Nach dem Trennungsjahr trifft den unterhaltsbeziehenden Elternteil die Erwerbsobliegenheit. Das heißt, dass sich der betreuende nicht oder nur gering erwerbstätige Elternteil eine Arbeitsstelle suchen muss oder den Umfang stundenmäßig erhöhen muss. Wird kein Nachweis über Erwerbsbemühungen erbracht, werden fiktive Einkünfte, die erzielt werden könnten, zugrunde gelegt. Unter einem fiktiven Einkommen wird ein Betrag verstanden, der auf das Einkommen des Unterhaltsbeziehenden angerechnet wird, wenn dieser arbeiten könnte, es aber aufgrund von vorwerfbaren und unterhaltsrechtlich leichtfertigen Verhalten unterlässt. Doch wie verhält es sich mit der Erwerbsobliegenheit in Zeiten der Covid – 19 – Pandemie, in der die Kinderbetreuung je nach Infektionsgeschehen nicht zum großen Teil von der Schule übernommen wird. Darüber hat das OLG Celle am 19.02.2021 entschieden (OLG Celle, 12. Zivilsenat, Beschluss vom 19.02.2021 – 12 UF 218/20).

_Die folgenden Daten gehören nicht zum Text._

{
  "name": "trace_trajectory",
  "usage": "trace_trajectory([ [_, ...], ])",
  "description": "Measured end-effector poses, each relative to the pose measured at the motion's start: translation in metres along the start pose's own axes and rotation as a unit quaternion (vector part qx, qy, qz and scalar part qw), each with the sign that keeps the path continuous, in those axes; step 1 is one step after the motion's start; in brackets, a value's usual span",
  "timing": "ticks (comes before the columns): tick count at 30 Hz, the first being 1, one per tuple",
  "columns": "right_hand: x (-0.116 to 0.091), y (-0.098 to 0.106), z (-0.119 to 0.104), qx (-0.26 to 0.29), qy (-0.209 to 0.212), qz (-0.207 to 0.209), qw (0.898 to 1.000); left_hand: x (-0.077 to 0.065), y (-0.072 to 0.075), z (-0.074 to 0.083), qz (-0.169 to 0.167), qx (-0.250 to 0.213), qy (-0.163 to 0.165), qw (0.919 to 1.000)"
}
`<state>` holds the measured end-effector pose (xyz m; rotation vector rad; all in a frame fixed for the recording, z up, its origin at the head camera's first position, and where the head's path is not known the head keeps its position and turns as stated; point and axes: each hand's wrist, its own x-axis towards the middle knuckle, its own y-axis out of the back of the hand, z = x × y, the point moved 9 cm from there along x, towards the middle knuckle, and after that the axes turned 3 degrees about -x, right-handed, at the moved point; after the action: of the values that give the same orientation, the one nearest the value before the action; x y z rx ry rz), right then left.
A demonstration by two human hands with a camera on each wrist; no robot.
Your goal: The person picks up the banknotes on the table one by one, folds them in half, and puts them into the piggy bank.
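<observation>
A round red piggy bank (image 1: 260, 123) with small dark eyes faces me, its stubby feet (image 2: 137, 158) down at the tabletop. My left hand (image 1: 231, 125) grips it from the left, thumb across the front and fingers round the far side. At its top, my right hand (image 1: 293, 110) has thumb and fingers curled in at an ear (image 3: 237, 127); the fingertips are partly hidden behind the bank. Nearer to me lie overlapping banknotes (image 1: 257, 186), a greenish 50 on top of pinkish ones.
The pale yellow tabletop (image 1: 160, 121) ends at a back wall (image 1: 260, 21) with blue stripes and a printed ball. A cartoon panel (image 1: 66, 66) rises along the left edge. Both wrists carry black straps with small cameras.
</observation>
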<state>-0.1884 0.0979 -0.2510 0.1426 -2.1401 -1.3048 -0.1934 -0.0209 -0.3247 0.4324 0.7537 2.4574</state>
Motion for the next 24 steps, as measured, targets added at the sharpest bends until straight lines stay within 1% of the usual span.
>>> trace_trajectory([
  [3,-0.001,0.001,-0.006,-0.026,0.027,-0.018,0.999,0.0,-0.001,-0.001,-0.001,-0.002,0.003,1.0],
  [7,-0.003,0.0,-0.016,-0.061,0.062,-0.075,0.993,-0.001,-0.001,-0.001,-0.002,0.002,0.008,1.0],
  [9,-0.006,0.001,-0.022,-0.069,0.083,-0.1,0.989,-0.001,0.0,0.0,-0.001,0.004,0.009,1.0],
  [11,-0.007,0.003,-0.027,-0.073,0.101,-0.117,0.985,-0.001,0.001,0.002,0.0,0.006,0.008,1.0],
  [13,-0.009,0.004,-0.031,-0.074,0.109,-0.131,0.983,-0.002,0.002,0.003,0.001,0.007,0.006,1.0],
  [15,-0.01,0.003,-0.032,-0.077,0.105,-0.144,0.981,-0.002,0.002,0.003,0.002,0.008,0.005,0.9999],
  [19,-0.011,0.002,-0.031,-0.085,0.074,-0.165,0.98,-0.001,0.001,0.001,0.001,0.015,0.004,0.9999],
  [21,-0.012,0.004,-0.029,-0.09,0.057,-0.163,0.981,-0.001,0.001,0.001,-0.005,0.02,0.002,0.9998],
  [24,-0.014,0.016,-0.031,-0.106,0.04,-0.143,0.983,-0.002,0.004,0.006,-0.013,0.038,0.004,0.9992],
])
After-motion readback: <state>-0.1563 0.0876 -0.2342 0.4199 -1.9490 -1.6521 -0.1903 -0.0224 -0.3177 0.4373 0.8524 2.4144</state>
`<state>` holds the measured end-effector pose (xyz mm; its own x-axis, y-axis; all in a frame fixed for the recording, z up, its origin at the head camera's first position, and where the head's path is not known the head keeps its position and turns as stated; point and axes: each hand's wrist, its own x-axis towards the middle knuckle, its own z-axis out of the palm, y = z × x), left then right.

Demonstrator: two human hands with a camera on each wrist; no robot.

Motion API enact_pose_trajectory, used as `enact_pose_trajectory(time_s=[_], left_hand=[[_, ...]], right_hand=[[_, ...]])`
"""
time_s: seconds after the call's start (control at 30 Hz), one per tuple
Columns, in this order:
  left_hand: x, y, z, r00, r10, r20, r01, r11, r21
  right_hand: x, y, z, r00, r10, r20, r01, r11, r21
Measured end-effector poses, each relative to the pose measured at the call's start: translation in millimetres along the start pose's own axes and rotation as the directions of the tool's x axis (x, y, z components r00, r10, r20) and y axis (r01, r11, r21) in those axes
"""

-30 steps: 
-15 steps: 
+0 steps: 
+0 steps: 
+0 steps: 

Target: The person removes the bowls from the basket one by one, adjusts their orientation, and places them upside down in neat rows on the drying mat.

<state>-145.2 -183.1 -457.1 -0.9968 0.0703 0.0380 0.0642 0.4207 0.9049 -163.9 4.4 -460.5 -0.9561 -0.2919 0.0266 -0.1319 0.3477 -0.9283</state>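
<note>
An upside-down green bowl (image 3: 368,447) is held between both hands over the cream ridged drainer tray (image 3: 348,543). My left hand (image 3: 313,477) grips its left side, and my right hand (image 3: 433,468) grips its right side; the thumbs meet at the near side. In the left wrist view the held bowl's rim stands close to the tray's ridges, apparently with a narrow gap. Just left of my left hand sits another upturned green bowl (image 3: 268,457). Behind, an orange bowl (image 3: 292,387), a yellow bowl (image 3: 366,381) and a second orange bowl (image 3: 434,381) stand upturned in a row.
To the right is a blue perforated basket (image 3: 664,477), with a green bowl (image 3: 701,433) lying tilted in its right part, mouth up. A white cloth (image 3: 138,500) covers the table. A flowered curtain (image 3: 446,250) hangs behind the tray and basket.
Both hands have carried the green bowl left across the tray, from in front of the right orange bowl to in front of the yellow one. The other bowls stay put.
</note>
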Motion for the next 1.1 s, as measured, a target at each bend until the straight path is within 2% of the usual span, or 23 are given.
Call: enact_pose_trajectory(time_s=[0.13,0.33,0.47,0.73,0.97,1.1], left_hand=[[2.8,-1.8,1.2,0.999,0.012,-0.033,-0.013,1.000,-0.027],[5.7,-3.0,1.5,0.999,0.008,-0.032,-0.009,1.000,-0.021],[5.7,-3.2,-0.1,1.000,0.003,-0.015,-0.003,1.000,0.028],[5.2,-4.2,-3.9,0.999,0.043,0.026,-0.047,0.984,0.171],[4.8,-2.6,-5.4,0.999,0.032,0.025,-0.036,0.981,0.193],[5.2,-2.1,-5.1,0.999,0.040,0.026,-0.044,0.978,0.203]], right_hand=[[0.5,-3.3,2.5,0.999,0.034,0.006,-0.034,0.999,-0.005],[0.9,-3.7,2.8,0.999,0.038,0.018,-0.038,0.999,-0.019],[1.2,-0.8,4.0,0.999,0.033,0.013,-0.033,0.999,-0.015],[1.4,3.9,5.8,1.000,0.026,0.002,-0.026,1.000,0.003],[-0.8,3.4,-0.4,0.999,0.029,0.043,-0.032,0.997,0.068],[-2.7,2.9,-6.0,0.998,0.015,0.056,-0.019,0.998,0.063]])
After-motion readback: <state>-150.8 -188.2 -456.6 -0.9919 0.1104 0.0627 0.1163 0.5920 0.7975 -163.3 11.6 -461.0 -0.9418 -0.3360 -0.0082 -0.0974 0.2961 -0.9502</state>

Dem Gericht lag der folgende Sachverhalt zugrunde:
Die Eltern haben sich im April 2019 getrennt. Im August 2019 zog die Kindesmutter mit den zwei gemeinsamen Kindern aus der Ehewohnung aus. Ab November 2019 arbeitete sie in Teilzeit als Kurierfahrerin. Im Mai 2020 war das Trennungsjahr um und die Stelle der Mutter nicht mehr ausreichend, um die dann eintretende Erwerbsobliegenheit zu erfüllen.
Das OLG Celle nahm an, dass vor dem Hintergrund der pandemiebedingten Einschränkungen im Bereich der Schulen keine durchgehend schulpräsente Betreuung der Kinder gewährleistet werden. Demnach kann der Mutter das Nichterfüllen ihrer Erwerbsobliegenheit nicht zum Vorwurf gemacht werden. Sie hat ihrer Erwerbsobliegenheit erst mit Abklingen der Pandemie und einer stabilen Betreuungssituation nachzugehen.